** INSTRUCTIONS FOR THE TASK **
From the first line to the last, please reproduce the material exactly, skipping the pictures.

═══ INPUT DATA

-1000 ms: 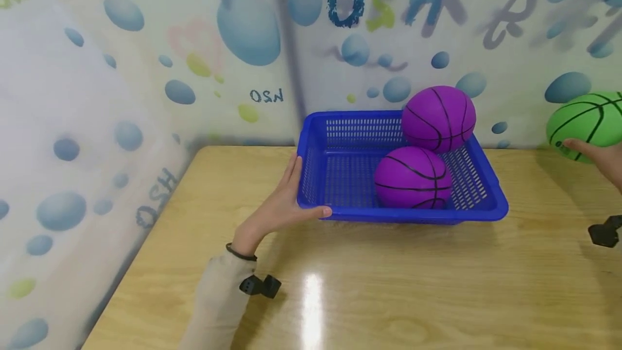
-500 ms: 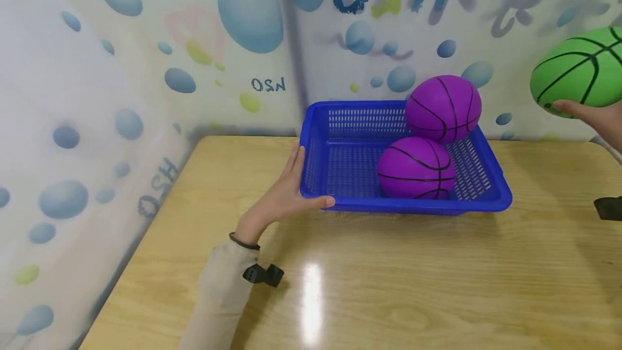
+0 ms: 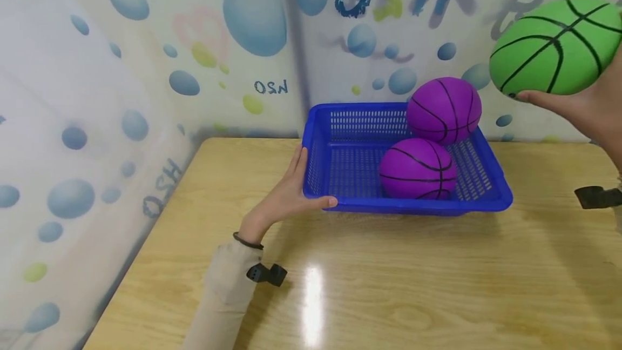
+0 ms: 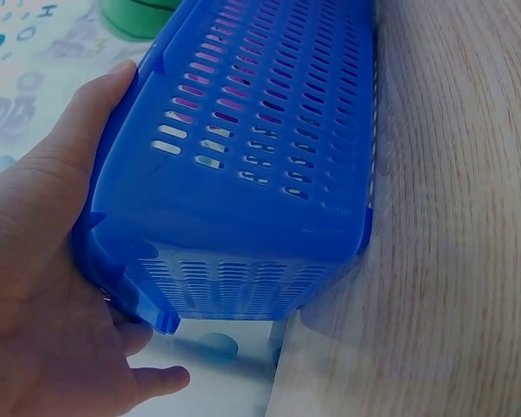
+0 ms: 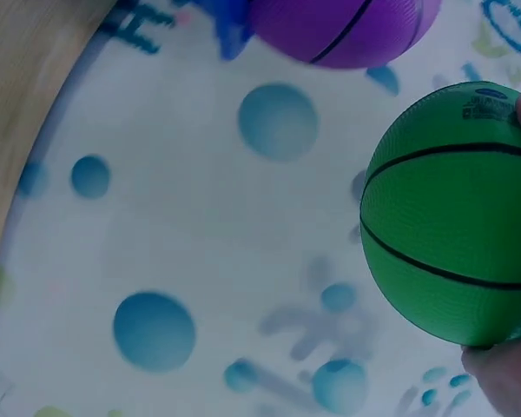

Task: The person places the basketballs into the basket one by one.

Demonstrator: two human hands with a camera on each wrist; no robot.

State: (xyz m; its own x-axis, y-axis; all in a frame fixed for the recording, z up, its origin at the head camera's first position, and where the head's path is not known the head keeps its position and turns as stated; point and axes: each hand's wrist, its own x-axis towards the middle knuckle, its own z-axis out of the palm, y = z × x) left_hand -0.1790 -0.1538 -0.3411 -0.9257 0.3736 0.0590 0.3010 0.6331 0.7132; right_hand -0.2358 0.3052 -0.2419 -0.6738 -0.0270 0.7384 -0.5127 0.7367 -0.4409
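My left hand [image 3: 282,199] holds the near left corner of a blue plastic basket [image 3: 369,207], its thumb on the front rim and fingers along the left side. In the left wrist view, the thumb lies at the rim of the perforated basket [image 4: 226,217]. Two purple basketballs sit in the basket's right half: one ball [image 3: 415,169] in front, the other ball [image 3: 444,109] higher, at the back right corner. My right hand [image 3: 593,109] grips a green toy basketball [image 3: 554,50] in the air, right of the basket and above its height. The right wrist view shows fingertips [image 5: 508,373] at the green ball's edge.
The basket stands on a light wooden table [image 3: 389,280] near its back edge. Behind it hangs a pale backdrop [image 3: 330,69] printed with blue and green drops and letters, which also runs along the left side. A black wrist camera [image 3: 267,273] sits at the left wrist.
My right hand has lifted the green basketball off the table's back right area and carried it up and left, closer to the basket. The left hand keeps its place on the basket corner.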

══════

** OUTPUT OF THE EXERCISE **
-1000 ms: 
-500 ms: 
+0 ms: 
+0 ms: 
+0 ms: 

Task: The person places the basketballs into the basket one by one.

Demonstrator: two human hands with a camera on each wrist; no robot.

State: (xyz m; its own x-axis, y-axis; all in a frame fixed for the recording, z up, its origin at the head camera's first position, and where the head's path is not known the head keeps its position and turns as stated; point and axes: each hand's wrist, its own x-axis towards the middle knuckle, its own z-axis out of the palm, y = z × x) left_hand -0.1790 -0.1538 -0.3411 -0.9257 0.3736 0.0590 0.3010 0.6331 0.7132; right_hand -0.2358 0.3052 -0.2419 -0.6738 -0.0270 0.7384 -0.5127 0.7367 -0.4409
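My left hand [image 3: 282,199] holds the near left corner of a blue plastic basket [image 3: 369,207], its thumb on the front rim and fingers along the left side. In the left wrist view, the thumb lies at the rim of the perforated basket [image 4: 226,217]. Two purple basketballs sit in the basket's right half: one ball [image 3: 415,169] in front, the other ball [image 3: 444,109] higher, at the back right corner. My right hand [image 3: 593,109] grips a green toy basketball [image 3: 554,50] in the air, right of the basket and above its height. The right wrist view shows fingertips [image 5: 508,373] at the green ball's edge.
The basket stands on a light wooden table [image 3: 389,280] near its back edge. Behind it hangs a pale backdrop [image 3: 330,69] printed with blue and green drops and letters, which also runs along the left side. A black wrist camera [image 3: 267,273] sits at the left wrist.
My right hand has lifted the green basketball off the table's back right area and carried it up and left, closer to the basket. The left hand keeps its place on the basket corner.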

What is written here forms the complete answer.